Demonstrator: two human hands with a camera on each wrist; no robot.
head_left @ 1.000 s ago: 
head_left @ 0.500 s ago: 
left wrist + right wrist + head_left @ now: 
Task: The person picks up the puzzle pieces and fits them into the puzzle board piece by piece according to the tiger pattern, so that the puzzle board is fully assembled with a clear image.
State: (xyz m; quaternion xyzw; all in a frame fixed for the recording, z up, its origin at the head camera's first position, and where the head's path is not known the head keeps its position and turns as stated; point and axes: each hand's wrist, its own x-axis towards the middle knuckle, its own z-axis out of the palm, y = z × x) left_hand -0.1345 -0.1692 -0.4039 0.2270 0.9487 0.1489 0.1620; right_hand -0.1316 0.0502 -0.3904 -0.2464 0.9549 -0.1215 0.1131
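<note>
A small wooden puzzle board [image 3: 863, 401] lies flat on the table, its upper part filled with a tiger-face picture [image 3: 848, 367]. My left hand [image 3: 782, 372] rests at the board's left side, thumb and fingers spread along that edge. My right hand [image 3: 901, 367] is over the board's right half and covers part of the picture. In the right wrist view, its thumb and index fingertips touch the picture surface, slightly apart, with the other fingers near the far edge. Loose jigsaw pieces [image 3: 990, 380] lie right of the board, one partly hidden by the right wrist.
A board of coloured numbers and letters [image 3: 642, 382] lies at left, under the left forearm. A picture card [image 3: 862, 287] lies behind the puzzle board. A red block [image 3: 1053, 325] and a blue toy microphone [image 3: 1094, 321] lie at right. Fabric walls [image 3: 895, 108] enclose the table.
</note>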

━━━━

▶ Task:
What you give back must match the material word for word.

▶ Solved exercise:
Demonstrator: two human hands with a camera on each wrist; no robot.
head_left @ 1.000 s ago: 
head_left @ 0.500 s ago: 
left wrist + right wrist + head_left @ now: 
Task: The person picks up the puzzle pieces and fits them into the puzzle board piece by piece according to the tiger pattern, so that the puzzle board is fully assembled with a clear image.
State: (xyz m; quaternion xyzw; all in a frame fixed for the recording, z up, its origin at the head camera's first position, and where the head's path is not known the head keeps its position and turns as stated; point and axes: each hand's wrist, its own x-axis towards the middle knuckle, its own z-axis out of the palm, y = z × x) left_hand -0.1345 -0.1692 -0.4039 0.2270 0.9487 0.1489 0.1620; right_hand -0.1316 0.0502 -0.3904 -0.2464 0.9549 -0.1215 0.1131
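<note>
A small wooden puzzle board [image 3: 863, 401] lies flat on the table, its upper part filled with a tiger-face picture [image 3: 848, 367]. My left hand [image 3: 782, 372] rests at the board's left side, thumb and fingers spread along that edge. My right hand [image 3: 901, 367] is over the board's right half and covers part of the picture. In the right wrist view, its thumb and index fingertips touch the picture surface, slightly apart, with the other fingers near the far edge. Loose jigsaw pieces [image 3: 990, 380] lie right of the board, one partly hidden by the right wrist.
A board of coloured numbers and letters [image 3: 642, 382] lies at left, under the left forearm. A picture card [image 3: 862, 287] lies behind the puzzle board. A red block [image 3: 1053, 325] and a blue toy microphone [image 3: 1094, 321] lie at right. Fabric walls [image 3: 895, 108] enclose the table.
</note>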

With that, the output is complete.